Exercise objective: Everything in the data below should be restated word for word.

Materials provided:

━━━━

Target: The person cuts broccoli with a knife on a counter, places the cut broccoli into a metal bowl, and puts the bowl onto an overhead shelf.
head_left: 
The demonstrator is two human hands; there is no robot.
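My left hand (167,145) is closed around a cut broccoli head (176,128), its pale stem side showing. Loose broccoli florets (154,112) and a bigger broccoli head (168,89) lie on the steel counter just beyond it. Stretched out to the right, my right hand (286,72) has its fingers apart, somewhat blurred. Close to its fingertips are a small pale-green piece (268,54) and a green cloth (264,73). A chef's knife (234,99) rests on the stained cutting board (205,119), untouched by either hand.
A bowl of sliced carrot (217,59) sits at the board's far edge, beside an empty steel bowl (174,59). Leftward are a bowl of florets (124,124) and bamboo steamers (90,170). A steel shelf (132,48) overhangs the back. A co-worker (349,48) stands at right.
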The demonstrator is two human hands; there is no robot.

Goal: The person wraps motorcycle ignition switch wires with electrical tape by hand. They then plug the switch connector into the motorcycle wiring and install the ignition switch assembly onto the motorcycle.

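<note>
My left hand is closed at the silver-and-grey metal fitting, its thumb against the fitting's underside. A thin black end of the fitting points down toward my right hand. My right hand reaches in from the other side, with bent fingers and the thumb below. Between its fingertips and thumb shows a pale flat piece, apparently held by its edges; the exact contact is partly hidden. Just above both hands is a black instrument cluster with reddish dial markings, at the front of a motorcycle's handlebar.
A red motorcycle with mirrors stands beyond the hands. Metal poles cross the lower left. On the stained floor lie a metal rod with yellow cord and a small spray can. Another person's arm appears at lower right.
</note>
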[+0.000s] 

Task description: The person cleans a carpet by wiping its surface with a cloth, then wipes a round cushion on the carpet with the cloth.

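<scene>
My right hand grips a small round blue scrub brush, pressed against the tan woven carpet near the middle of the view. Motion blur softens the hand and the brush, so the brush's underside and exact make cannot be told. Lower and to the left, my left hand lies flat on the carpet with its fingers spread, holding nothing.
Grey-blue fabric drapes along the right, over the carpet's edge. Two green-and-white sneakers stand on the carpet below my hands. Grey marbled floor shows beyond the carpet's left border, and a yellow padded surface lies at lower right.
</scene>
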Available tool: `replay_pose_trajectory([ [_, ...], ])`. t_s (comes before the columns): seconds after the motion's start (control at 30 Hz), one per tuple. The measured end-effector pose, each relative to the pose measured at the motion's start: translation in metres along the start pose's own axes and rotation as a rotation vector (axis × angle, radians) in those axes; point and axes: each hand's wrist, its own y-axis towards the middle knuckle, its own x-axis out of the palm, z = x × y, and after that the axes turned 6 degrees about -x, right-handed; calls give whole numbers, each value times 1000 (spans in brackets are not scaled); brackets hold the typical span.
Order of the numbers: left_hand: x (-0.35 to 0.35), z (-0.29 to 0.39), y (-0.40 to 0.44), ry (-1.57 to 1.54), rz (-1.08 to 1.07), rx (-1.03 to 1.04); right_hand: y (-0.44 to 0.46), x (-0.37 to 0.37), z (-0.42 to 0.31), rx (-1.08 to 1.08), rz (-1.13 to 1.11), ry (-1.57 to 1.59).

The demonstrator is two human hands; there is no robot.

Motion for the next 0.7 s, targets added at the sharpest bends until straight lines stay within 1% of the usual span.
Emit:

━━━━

Output of the task:
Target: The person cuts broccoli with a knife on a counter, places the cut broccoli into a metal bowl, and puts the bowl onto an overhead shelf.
head_left: 
The demonstrator is two human hands; there is no robot.
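My left hand (167,145) is closed around a cut broccoli head (176,128), its pale stem side showing. Loose broccoli florets (154,112) and a bigger broccoli head (168,89) lie on the steel counter just beyond it. Stretched out to the right, my right hand (286,72) has its fingers apart, somewhat blurred. Close to its fingertips are a small pale-green piece (268,54) and a green cloth (264,73). A chef's knife (234,99) rests on the stained cutting board (205,119), untouched by either hand.
A bowl of sliced carrot (217,59) sits at the board's far edge, beside an empty steel bowl (174,59). Leftward are a bowl of florets (124,124) and bamboo steamers (90,170). A steel shelf (132,48) overhangs the back. A co-worker (349,48) stands at right.
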The demonstrator is two human hands; there is no robot.

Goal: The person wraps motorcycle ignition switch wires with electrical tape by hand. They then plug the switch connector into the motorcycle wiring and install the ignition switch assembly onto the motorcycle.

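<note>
My left hand is closed at the silver-and-grey metal fitting, its thumb against the fitting's underside. A thin black end of the fitting points down toward my right hand. My right hand reaches in from the other side, with bent fingers and the thumb below. Between its fingertips and thumb shows a pale flat piece, apparently held by its edges; the exact contact is partly hidden. Just above both hands is a black instrument cluster with reddish dial markings, at the front of a motorcycle's handlebar.
A red motorcycle with mirrors stands beyond the hands. Metal poles cross the lower left. On the stained floor lie a metal rod with yellow cord and a small spray can. Another person's arm appears at lower right.
</note>
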[+0.000s] 

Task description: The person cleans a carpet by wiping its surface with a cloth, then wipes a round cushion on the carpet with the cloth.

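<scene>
My right hand grips a small round blue scrub brush, pressed against the tan woven carpet near the middle of the view. Motion blur softens the hand and the brush, so the brush's underside and exact make cannot be told. Lower and to the left, my left hand lies flat on the carpet with its fingers spread, holding nothing.
Grey-blue fabric drapes along the right, over the carpet's edge. Two green-and-white sneakers stand on the carpet below my hands. Grey marbled floor shows beyond the carpet's left border, and a yellow padded surface lies at lower right.
</scene>
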Available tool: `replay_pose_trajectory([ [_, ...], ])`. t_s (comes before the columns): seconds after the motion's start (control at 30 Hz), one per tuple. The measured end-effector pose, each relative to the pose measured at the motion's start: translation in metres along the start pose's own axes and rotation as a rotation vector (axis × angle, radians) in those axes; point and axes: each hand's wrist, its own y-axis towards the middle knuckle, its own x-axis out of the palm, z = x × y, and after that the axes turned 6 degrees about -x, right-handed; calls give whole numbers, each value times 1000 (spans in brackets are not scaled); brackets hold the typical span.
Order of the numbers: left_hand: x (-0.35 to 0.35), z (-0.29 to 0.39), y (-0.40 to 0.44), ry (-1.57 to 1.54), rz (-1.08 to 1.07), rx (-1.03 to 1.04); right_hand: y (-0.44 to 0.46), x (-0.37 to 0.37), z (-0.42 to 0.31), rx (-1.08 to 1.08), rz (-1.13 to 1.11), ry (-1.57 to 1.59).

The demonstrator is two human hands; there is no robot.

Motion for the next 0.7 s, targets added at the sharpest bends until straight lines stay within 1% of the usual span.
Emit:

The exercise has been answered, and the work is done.